● **Your goal**:
Without the pictures, write the listing out again exactly as it appears.

● **Exercise data**:
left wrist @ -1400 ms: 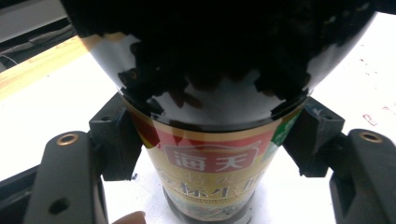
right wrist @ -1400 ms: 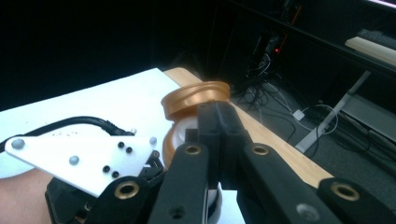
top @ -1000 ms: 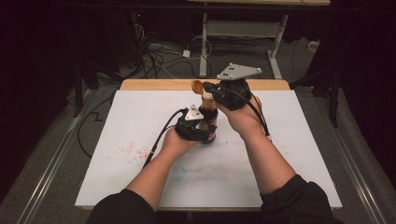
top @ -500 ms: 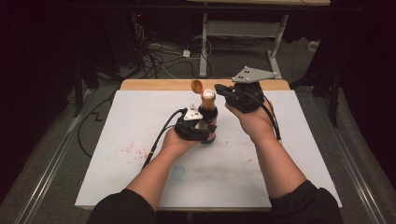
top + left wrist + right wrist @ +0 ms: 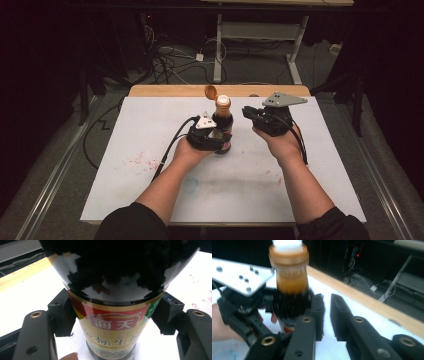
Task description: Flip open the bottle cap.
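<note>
The left gripper (image 5: 212, 140) clamps the soy sauce bottle (image 5: 222, 127) upright mid-table, its flip cap (image 5: 211, 92) open. At the bottle's 3 o'clock, the right gripper (image 5: 250, 114) hovers, jaws nearly closed, empty.

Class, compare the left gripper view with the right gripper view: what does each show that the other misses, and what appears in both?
Left gripper view: the bottle's red and gold label, with the left gripper shut on the bottle. Right gripper view: the bottle's orange neck and white spout, the grey plate on the left gripper, and the right gripper nearly closed, holding nothing. Both: the dark sauce bottle and the white table top.
</note>
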The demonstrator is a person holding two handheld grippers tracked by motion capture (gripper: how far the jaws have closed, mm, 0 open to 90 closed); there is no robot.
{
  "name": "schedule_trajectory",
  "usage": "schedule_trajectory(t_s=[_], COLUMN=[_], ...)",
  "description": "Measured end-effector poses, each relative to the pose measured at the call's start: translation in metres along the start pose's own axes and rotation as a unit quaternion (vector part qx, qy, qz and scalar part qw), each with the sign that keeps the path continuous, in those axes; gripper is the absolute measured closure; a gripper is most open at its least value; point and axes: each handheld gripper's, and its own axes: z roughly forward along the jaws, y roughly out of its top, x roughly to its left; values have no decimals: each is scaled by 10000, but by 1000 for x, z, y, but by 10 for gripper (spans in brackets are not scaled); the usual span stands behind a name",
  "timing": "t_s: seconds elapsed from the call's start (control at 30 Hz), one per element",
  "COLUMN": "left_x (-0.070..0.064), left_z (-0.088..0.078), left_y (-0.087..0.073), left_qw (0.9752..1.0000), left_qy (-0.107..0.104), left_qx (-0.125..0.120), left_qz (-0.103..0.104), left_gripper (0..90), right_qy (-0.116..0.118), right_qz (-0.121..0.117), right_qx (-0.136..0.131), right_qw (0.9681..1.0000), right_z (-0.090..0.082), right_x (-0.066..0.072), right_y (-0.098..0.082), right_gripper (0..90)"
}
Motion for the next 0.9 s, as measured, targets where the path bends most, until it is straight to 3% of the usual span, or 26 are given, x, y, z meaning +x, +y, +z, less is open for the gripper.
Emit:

● **Exercise response**:
left wrist @ -1400 ms: 
right wrist @ -1400 ms: 
top @ -1000 ms: 
top @ -500 ms: 
top + left wrist + right wrist @ +0 ms: 
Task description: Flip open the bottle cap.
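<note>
The left gripper (image 5: 212, 140) clamps the soy sauce bottle (image 5: 222, 127) upright mid-table, its flip cap (image 5: 211, 92) open. At the bottle's 3 o'clock, the right gripper (image 5: 250, 114) hovers, jaws nearly closed, empty.

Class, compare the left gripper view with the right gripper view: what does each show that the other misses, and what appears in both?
Left gripper view: the bottle's red and gold label, with the left gripper shut on the bottle. Right gripper view: the bottle's orange neck and white spout, the grey plate on the left gripper, and the right gripper nearly closed, holding nothing. Both: the dark sauce bottle and the white table top.
</note>
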The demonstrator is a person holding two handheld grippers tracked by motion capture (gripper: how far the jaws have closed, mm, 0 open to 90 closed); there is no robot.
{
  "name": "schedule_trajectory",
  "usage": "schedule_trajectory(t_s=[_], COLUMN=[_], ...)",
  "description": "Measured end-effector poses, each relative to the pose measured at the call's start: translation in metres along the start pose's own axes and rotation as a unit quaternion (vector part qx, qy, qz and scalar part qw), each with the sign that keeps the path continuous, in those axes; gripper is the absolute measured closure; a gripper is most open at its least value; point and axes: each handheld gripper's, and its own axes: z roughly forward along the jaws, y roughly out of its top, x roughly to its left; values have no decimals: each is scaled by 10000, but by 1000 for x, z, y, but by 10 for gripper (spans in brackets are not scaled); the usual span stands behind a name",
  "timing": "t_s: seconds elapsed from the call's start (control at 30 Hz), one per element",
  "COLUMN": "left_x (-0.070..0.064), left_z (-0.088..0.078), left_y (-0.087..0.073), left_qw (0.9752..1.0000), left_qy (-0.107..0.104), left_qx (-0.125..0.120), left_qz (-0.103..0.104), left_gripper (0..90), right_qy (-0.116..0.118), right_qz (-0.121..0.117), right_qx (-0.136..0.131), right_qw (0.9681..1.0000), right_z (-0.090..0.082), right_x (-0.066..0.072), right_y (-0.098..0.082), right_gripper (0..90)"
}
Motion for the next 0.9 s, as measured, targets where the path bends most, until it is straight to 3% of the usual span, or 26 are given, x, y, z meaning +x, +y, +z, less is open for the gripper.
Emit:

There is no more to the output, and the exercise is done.